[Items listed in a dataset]
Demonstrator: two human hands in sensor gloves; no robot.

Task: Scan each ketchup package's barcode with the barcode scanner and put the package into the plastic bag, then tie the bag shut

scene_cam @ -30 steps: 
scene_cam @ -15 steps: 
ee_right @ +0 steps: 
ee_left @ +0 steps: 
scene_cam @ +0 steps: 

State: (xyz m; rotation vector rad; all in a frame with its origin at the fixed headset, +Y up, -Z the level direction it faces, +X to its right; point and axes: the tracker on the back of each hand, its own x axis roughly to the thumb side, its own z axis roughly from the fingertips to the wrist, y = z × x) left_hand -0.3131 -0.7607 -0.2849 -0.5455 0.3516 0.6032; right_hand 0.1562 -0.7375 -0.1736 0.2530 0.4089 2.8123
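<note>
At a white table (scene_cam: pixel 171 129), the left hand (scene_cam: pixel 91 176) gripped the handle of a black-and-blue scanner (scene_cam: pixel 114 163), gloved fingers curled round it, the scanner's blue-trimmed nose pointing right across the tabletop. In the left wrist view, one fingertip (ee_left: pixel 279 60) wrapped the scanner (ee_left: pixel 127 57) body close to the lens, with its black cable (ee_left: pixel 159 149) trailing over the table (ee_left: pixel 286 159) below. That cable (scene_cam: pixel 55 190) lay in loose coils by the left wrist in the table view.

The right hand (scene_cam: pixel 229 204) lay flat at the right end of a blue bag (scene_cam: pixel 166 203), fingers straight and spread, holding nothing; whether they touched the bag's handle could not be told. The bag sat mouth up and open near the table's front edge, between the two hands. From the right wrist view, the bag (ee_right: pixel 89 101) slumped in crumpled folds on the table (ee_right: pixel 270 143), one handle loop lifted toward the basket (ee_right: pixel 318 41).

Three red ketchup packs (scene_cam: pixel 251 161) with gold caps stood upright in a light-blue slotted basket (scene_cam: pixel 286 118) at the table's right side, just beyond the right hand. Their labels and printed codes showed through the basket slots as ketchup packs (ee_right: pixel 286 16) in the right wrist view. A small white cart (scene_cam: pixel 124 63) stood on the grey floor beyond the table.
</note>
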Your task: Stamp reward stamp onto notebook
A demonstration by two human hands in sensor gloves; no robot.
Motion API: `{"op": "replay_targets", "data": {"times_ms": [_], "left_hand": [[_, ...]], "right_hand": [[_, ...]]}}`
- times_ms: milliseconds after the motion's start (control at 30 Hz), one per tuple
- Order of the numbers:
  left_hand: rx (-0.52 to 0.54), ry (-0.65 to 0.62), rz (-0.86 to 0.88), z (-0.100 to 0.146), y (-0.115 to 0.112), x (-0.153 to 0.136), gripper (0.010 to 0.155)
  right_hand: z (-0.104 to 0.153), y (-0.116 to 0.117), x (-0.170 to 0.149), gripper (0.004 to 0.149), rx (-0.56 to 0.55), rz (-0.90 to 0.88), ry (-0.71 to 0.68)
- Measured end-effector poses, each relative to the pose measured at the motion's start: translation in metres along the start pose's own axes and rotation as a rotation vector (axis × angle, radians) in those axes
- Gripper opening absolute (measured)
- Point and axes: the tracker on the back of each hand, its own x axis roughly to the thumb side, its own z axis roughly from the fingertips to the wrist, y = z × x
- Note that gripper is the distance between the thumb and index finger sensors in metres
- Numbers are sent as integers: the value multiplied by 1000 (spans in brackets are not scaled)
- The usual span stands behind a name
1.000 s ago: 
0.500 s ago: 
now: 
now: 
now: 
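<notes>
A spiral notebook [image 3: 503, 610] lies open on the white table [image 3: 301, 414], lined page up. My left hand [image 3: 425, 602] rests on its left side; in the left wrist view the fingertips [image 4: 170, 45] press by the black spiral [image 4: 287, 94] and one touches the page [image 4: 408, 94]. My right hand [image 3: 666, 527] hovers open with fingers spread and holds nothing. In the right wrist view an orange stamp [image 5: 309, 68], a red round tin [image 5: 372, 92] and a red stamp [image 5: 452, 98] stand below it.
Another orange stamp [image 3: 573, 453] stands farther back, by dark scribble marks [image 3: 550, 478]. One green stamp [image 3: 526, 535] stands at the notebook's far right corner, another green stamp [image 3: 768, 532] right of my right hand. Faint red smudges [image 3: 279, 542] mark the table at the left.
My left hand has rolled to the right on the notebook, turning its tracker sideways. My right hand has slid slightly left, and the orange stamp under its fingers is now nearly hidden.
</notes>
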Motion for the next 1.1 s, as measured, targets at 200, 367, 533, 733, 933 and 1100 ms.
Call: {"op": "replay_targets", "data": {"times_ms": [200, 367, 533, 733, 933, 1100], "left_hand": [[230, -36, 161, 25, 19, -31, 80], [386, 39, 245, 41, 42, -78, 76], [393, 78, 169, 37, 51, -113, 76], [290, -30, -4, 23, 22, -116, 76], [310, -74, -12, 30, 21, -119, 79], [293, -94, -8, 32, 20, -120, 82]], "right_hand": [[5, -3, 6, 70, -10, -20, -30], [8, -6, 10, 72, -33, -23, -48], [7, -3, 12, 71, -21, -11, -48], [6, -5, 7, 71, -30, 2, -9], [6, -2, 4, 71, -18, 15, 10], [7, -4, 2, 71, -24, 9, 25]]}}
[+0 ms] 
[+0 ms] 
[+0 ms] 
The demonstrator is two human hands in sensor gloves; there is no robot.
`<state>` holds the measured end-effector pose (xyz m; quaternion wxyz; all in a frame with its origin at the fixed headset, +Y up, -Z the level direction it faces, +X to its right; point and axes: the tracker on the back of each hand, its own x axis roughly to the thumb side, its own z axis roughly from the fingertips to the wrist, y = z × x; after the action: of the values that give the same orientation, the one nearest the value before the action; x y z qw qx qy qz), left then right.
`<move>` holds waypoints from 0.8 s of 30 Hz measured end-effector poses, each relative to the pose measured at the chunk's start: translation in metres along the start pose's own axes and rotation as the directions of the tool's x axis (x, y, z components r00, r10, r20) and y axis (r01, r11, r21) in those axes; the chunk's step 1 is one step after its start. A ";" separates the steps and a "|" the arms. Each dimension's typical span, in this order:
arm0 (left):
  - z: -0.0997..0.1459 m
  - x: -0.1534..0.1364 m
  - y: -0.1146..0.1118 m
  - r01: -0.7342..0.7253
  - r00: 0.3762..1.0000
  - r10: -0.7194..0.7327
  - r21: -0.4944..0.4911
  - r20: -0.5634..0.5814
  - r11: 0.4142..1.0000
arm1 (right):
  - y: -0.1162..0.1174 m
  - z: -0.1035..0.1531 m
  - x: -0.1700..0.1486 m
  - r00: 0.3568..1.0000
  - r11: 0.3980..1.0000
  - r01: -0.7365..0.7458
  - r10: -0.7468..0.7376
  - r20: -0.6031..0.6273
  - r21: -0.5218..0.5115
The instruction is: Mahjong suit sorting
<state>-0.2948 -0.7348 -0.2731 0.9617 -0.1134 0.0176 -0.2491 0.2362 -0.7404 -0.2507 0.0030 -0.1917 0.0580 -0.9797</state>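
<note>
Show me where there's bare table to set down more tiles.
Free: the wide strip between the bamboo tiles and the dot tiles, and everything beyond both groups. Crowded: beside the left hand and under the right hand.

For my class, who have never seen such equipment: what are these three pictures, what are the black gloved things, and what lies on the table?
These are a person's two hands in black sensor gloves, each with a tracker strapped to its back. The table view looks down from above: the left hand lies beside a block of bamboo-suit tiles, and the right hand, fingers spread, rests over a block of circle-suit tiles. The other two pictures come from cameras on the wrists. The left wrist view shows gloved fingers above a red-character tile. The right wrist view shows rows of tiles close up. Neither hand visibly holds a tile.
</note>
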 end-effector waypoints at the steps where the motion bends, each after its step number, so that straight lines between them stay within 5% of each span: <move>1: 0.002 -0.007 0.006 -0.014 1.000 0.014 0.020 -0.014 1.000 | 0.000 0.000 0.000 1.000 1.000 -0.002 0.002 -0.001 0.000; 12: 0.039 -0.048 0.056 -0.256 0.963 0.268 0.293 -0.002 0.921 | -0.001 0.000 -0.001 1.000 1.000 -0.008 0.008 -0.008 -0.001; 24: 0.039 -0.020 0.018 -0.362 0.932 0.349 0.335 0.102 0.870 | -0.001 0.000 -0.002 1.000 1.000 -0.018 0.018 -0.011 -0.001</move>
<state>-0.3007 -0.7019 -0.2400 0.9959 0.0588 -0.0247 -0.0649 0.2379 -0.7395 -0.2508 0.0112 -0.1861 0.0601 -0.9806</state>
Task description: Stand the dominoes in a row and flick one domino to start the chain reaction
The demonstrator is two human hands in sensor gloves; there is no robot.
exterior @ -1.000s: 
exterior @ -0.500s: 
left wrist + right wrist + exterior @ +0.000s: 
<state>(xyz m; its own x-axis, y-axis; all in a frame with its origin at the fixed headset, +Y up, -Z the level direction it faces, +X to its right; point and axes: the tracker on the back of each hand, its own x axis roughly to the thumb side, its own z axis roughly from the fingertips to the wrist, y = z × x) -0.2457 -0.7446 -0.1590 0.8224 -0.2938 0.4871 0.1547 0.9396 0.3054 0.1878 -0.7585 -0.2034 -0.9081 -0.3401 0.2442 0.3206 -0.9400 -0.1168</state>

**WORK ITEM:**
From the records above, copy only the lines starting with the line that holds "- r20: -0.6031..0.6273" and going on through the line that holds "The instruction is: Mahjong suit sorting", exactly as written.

**TASK SOLUTION:**
  - r20: -0.6031..0.6273
  - r21: -0.5218..0.5115
The instruction is: Mahjong suit sorting

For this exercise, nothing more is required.